How to make beef tallow

The following is a step-by-step guide on how to make beef tallow yourself:

  1. Begin with high-quality beef fat, also referred to as suet. Remove any surplus meat or connective tissue from the fat to ensure purity. Heat the beef fat in a large pot.
  2. Render the beef fat by allowing it to simmer at a low temperature for 4 hours, stirring every 30 minutes. If necessary, scrape the spatula along the bottom of the pan to release any fat or beef remnants stuck to prevent them from burning. Avoid boiling the fat. Adjust the heat to maintain a gentle simmer.
  3. Complete the rendering process when there are no visible white or solid fat pieces.
  4. Strain the rendered fat by turning off the heat and letting the tallow cool slightly. Prepare a large bowl with a strainer. Carefully pour the tallow from the pan through the strainer into the bowl, catching the larger pieces of crispy rendered beef.
  5. Strain the tallow again into a glass jar. Attach a funnel to the glass jar and insert cheesecloth, a coffee filter, or a paper towel. Slowly pour the tallow from the bowl into the funnel to further remove any remaining impurities. It is ready to use immediately or cover it with a tight-fitting lid to store in the fridge.

The verdict

Beef tallow can provide advantages, especially in certain cooking techniques like grilling and frying, and occasional consumption poses no harm. However, declaring beef tallow as the healthiest fat source based solely on this would be a misguided practice. Most importantly, in a balanced dietary pattern, plant-based products — including vegetable oils like olive oil or seeds — play a protective and therapeutic role against chronic diseases.
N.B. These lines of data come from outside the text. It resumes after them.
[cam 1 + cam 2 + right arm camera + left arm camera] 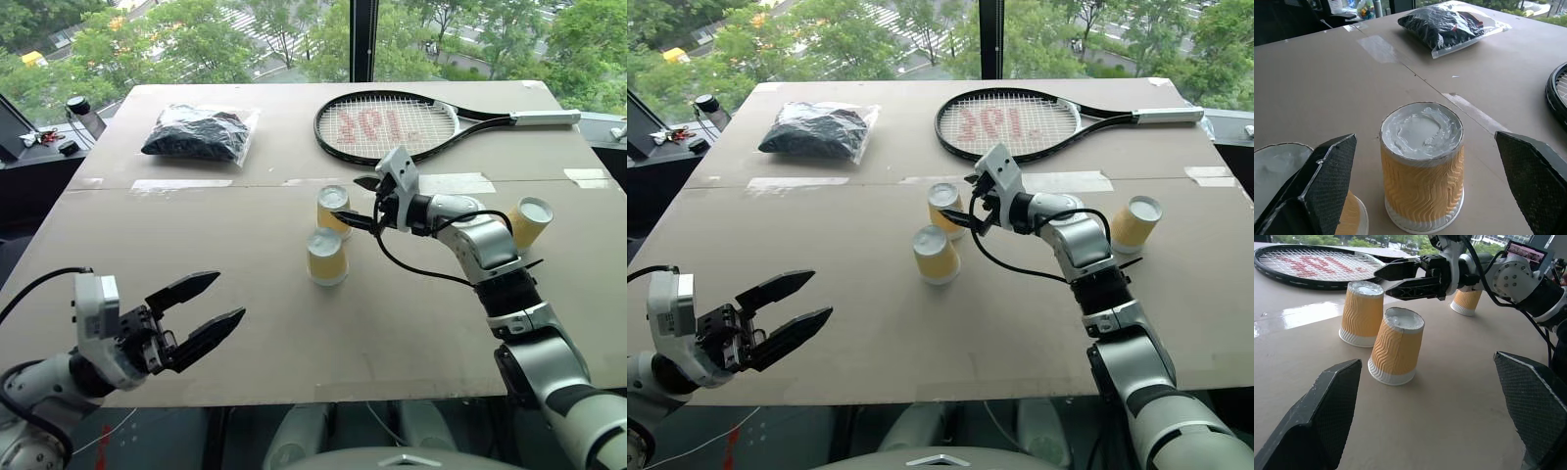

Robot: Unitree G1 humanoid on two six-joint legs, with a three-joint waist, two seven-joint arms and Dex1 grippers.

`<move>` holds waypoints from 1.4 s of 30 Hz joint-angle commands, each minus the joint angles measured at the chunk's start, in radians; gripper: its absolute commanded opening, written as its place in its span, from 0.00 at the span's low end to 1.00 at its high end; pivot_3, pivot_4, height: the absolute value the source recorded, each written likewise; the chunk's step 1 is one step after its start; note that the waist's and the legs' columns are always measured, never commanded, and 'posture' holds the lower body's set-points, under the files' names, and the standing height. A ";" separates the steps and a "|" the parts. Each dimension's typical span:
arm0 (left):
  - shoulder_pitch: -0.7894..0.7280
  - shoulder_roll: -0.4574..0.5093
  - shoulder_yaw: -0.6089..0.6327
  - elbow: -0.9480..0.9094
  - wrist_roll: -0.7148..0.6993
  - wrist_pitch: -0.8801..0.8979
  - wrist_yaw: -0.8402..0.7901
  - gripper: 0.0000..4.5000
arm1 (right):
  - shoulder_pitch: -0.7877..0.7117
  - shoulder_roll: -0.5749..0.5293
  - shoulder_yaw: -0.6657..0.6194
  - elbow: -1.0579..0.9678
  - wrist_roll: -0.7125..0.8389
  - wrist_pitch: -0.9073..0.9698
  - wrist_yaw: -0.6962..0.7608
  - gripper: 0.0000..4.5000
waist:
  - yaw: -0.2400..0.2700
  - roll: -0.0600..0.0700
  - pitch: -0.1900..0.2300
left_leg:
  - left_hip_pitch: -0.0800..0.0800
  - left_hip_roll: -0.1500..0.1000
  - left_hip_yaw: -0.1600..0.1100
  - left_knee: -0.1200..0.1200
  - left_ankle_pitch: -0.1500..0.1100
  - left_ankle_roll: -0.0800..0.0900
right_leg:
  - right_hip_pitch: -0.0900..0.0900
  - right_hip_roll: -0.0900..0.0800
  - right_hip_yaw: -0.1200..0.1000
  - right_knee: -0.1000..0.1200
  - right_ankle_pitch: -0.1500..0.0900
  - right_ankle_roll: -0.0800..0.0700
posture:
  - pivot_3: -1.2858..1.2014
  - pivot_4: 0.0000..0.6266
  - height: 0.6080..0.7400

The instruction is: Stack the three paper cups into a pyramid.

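Note:
Two yellow-orange paper cups stand upside down side by side mid-table, the far cup (333, 208) and the near cup (326, 257). The third cup (530, 223) sits apart at the right, behind my right forearm. My right gripper (361, 203) is open just right of the far cup, level with its top, and holds nothing. In the right wrist view that cup (1422, 166) stands ahead between the spread fingers (1327, 181). My left gripper (223, 299) hovers open and empty near the table's front left, pointing toward the cups (1396, 347).
A black tennis racket (392, 127) lies at the back right, just behind the right gripper. A clear bag of dark items (201, 132) lies at the back left. Tape strips (181, 184) cross the brown tabletop. The table's front edge (323, 392) is near.

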 commanded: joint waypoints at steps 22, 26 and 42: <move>0.084 -0.040 0.055 -0.068 -0.038 -0.078 0.039 1.00 | -0.186 0.091 -0.050 0.384 -0.100 -0.264 0.080 0.46 | -0.006 0.001 0.001 | 0.000 0.000 0.001 -0.002 0.000 0.000 | -0.002 0.001 0.001 0.000 0.000 0.000 | 0.52 0.24 1.00; 0.058 -0.049 0.032 -0.069 -0.041 -0.075 0.075 1.00 | -0.189 0.008 -0.111 0.321 -0.083 -0.269 0.090 0.46 | 0.001 0.002 0.001 | 0.000 0.000 0.001 -0.002 0.000 0.000 | -0.002 0.000 0.001 0.000 0.000 0.000 | 0.52 0.24 1.00; 0.052 0.024 0.031 0.100 -0.018 -0.123 -0.166 1.00 | 0.405 -0.319 -0.158 -0.624 0.152 0.103 0.183 0.46 | -0.005 0.003 0.002 | -0.001 0.003 0.003 -0.008 -0.002 0.002 | -0.003 0.000 0.002 -0.006 0.001 -0.001 | 0.52 0.24 1.00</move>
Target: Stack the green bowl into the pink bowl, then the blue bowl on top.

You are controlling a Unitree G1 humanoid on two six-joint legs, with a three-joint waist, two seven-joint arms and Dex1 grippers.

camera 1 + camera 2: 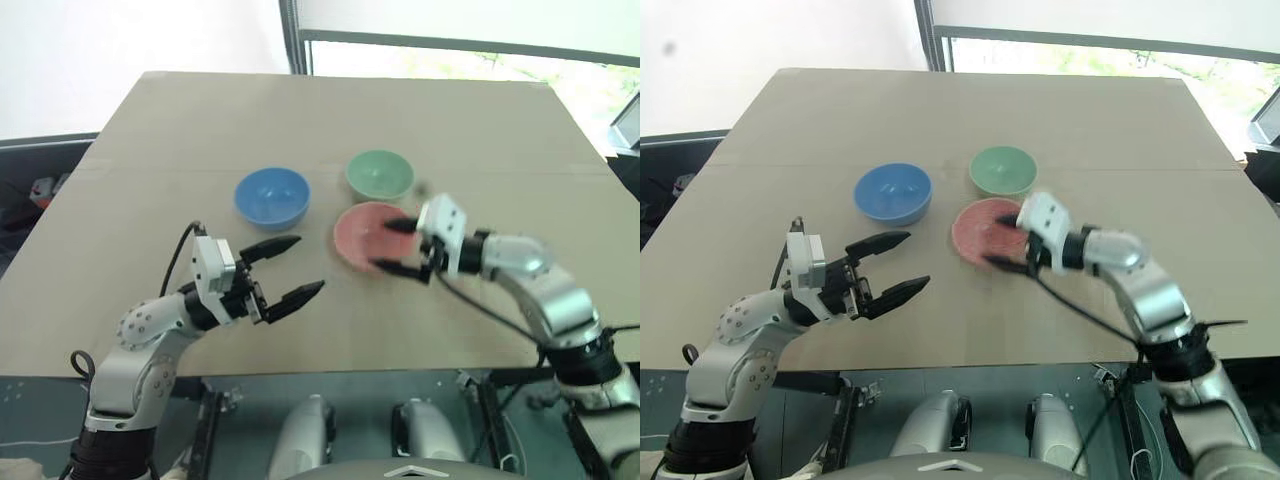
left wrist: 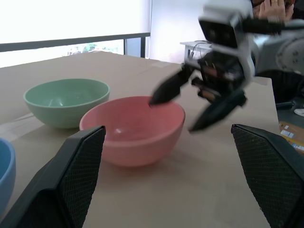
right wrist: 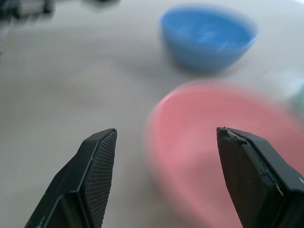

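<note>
The right gripper (image 1: 396, 246), fingers spread wide and empty, straddles the near rim of the pink bowl (image 1: 362, 238), apparently without touching it. The green bowl (image 1: 380, 174) stands just behind the pink bowl, closer to this arm. The left gripper (image 1: 293, 268), also wide open, hovers well short of the pink bowl; the blue bowl (image 1: 271, 196) sits left of it.

A big flat table covered with plain brown cardboard (image 1: 200, 130) is seen. Behind it, a wide bright window with a dark grey frame (image 1: 292, 35) is seen, and green leaves (image 1: 500, 62) are seen outside the glass.
</note>
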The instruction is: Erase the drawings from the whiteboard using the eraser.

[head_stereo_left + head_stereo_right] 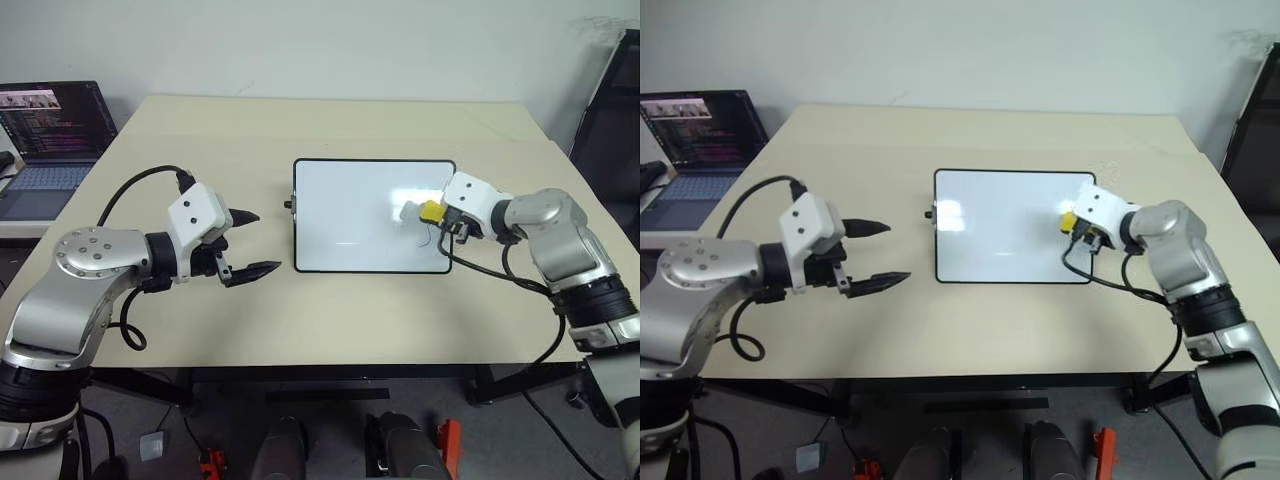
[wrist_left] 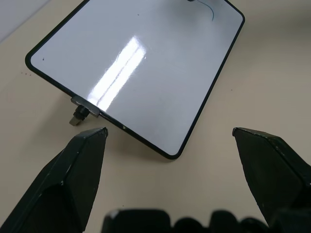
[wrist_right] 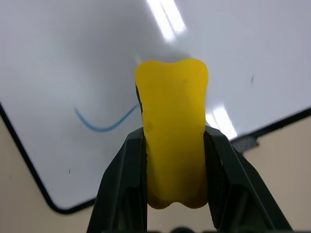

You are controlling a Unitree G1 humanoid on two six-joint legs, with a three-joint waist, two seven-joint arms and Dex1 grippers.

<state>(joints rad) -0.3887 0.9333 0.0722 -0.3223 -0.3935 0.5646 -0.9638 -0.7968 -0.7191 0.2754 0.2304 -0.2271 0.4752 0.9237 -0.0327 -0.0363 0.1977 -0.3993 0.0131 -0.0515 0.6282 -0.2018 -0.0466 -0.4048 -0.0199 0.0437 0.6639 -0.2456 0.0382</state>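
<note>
On the beige surface (image 1: 400, 320), the whiteboard (image 1: 350, 220) lies flat in the middle, its long sides running left to right, with a small black knob (image 1: 288, 205) on the short side that faces the left gripper (image 1: 250, 243). The right gripper (image 1: 447, 222) hovers over the board's right end with its fingers (image 3: 124, 184) clamped on the yellow eraser (image 3: 172, 131), which sticks out past the fingertips towards the white face; whether it touches the board cannot be told. Nearly all of the board reads clean and glossy. What remains, as far as can be seen, is a short curved blue stroke (image 3: 104, 124) near the right-hand near corner, just beside the eraser, plus a few tiny dark specks. The left gripper waits above the surface just off the board's left edge, its fingers (image 2: 73, 170) spread wide apart and holding nothing. By this showing the job is mostly finished: the eraser is in hand and the last stroke still needs wiping.
</note>
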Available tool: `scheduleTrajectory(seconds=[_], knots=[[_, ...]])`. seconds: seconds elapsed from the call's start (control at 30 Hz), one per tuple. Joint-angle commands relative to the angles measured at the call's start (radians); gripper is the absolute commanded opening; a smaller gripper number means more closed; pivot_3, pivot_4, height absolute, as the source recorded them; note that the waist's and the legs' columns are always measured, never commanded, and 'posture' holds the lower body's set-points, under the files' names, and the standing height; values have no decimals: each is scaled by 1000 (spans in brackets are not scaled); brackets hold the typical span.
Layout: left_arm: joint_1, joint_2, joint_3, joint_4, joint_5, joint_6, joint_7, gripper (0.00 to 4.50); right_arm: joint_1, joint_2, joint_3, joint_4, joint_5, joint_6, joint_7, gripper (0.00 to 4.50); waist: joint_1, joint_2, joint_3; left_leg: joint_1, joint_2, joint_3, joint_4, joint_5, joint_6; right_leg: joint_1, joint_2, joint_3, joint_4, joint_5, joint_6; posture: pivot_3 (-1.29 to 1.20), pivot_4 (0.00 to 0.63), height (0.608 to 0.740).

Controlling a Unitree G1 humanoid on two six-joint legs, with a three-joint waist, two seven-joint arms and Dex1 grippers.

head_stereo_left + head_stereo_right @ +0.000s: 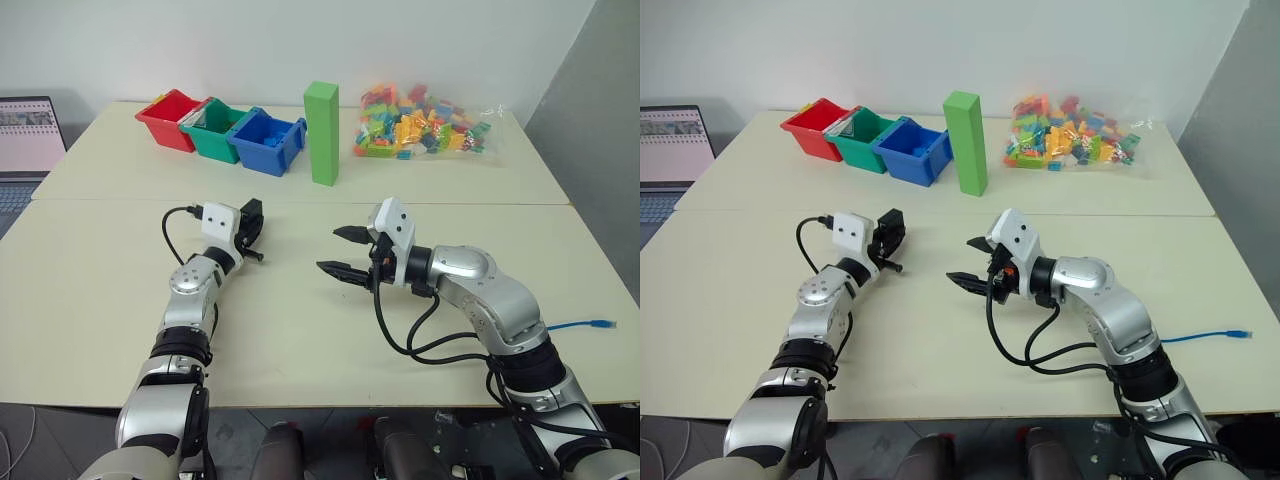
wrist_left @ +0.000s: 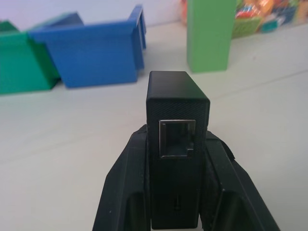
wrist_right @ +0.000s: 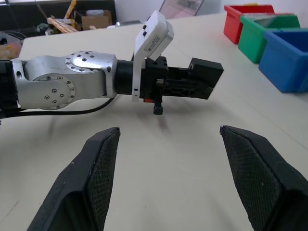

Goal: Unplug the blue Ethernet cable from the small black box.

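The left pincer (image 2: 175, 192) is clenched on the small matte black box (image 2: 176, 125), holding it above the cream table (image 1: 100, 300) with its empty square port facing away from the fingers. The right pincer (image 1: 342, 252) stands released, its two black fingers (image 3: 91, 178) spread and holding nothing, near the box but apart from it. The thin bright blue Ethernet cable (image 1: 585, 324) lies by the table's right edge, plug free.
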Motion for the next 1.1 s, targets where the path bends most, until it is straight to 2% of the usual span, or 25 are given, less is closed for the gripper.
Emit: scheduleTrajectory(seconds=[0.03, 0.1, 0.17, 0.4, 0.43, 0.57, 0.7, 0.83, 0.93, 1.1], knots=[[-8, -5, 21, 65, 2, -64, 0, 798, -29, -5, -37, -83, 19, 92, -46, 3510, 1, 0, 0, 0, 0, 0, 0, 0, 0, 0, 0, 0, 0, 0, 0, 0, 150, 740], [-5, -6, 28, 83, -3, -71, -4, 798, -38, -7, -50, -97, 32, 127, -55, 3510, -1, 0, 0, 0, 0, 0, 0, 0, 0, 0, 0, 0, 0, 0, 0, 0, 150, 740], [6, -7, 43, 89, -17, -59, -6, 1500, -46, -16, -63, -101, 31, 147, -61, 3534, -1, 0, 0, 0, 0, 0, 0, 0, 0, 0, 0, 0, 1, 0, 0, 0, 150, 740], [31, -14, 67, 67, -47, -36, -44, 2916, -55, -21, -76, -93, 30, 159, -65, 3534, -4, 0, 0, 1, 0, 0, 0, 0, 0, 0, 0, 0, 1, 0, 0, 0, 150, 740], [39, -15, 67, 52, -49, -31, -47, 3234, -56, -20, -76, -93, 31, 158, -64, 3534, -5, 0, 0, 1, 0, 0, 0, 0, 0, 0, 0, 0, 1, 0, 0, 0, 150, 740], [91, -3, 64, -49, -49, 18, -49, 3887, -50, -22, -71, -90, 25, 151, -63, 3534, -9, 0, 0, 1, 0, 0, 0, 0, 0, 0, 0, 0, 1, 0, 0, 0, 150, 740], [225, 54, 54, -313, -39, 176, -48, 3887, -18, -41, -81, -93, 22, 136, -55, 3534, -19, 0, 0, 1, 1, 1, 0, 0, 0, 0, 0, 1, 1, 0, 0, 0, 150, 740], [376, 207, 87, -647, -158, 401, -222, 3887, 53, -128, -119, -129, 44, 64, 34, 3534, -27, 0, 0, 2, 2, 0, -2, 0, 0, 0, 0, 1, 1, 0, 0, 0, 150, 740], [425, 287, 115, -750, -208, 497, -271, 3887, 69, -174, -149, -127, 64, 29, 79, 3534, -24, 1, 1, 2, 1, 0, -2, 0, 0, 0, 0, 1, 1, 0, 0, 0, 150, 740], [526, 490, 242, -908, -303, 626, -419, 3887, 94, -318, -230, -65, 102, -33, 228, 3534, -20, 0, 1, 2, 1, 0, -1, 0, 0, 1, 0, 1, 0, -3, 5, 0, 150, 740]])
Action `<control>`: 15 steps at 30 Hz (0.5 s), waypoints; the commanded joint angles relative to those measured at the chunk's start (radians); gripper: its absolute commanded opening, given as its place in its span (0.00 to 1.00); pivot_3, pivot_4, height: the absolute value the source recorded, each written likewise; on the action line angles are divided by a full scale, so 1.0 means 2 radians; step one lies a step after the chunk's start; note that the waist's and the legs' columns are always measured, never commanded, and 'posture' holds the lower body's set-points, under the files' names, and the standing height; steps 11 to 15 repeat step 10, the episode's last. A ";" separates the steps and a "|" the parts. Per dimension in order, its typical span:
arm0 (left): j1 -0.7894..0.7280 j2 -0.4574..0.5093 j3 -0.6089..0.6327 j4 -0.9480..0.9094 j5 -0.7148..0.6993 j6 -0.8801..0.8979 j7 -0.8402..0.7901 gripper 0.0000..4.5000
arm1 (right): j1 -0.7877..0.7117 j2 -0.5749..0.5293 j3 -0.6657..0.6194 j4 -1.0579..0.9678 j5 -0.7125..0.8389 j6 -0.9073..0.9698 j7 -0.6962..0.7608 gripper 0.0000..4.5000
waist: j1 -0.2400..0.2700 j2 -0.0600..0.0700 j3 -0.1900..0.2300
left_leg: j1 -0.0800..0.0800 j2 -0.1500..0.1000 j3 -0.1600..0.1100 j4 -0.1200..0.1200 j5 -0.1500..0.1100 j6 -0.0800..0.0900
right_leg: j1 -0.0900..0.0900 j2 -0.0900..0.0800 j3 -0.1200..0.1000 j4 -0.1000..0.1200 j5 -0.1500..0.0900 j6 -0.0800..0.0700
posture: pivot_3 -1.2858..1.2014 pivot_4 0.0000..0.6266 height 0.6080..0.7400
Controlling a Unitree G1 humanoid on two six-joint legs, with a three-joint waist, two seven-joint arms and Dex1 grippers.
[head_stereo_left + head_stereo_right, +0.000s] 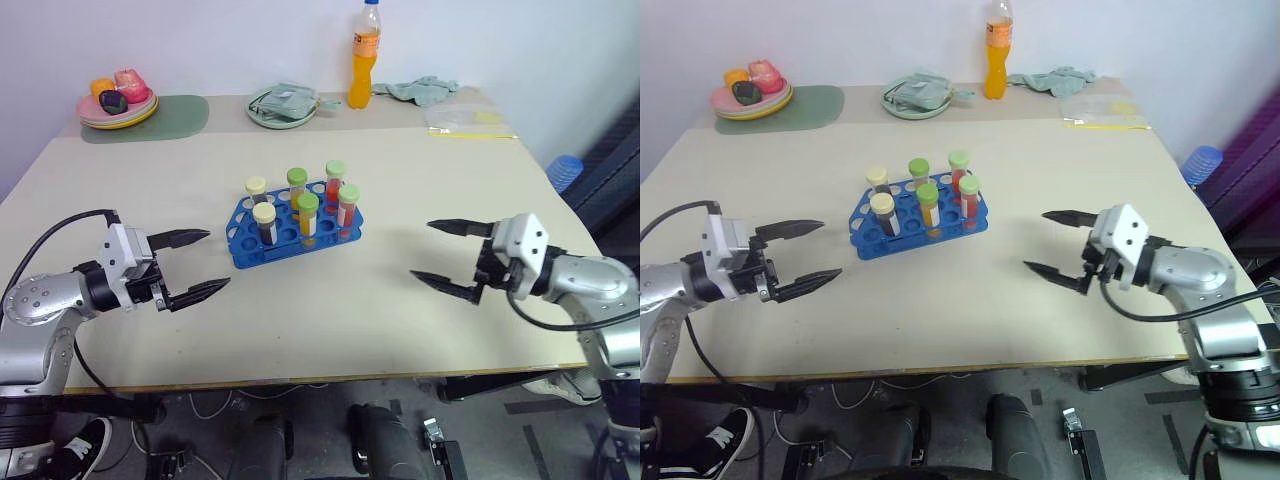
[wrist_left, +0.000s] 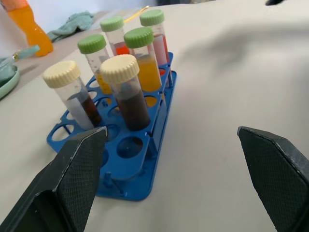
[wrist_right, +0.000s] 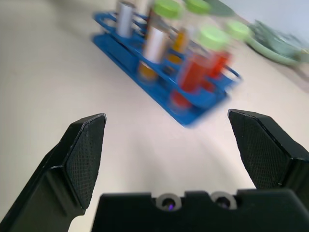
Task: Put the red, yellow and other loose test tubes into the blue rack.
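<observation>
The blue rack (image 1: 245, 255) stands at the middle of the table, and several capped test tubes stand upright in it. Two have cream caps and dark contents (image 1: 264, 222). The others have green caps, with yellow-orange (image 1: 308, 215) or red (image 1: 347, 208) liquid. Every tube I see is in the rack. My left gripper (image 1: 216, 260) hovers to the left of the rack, open and empty, pointing at it. On the rack's right, my right gripper (image 1: 422, 250) is open and empty, also pointing toward it. The left wrist view shows the rack (image 2: 130, 179) close up between the fingers (image 2: 77, 174).
Along the far edge are a plate of toy food (image 1: 118, 105) on a green mat (image 1: 175, 118), a green plate with a cloth (image 1: 282, 105), an orange bottle (image 1: 365, 60), a crumpled cloth (image 1: 420, 90) and a plastic bag (image 1: 470, 120).
</observation>
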 commanded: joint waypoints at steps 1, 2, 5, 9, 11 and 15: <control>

Trends in the nutrition industry rapidly evolve with numerous speculations or misinformation. Therefore, when selecting the foods we consume, it is crucial to pay attention not only to the conclusions reached in scientific sources but also to the conditions under which these scientific studies were conducted. However, understanding a scientific study directly from its source can be quite challenging. Hence, when encountering confusing information online, consulting an expert in the field would be the most appropriate approach.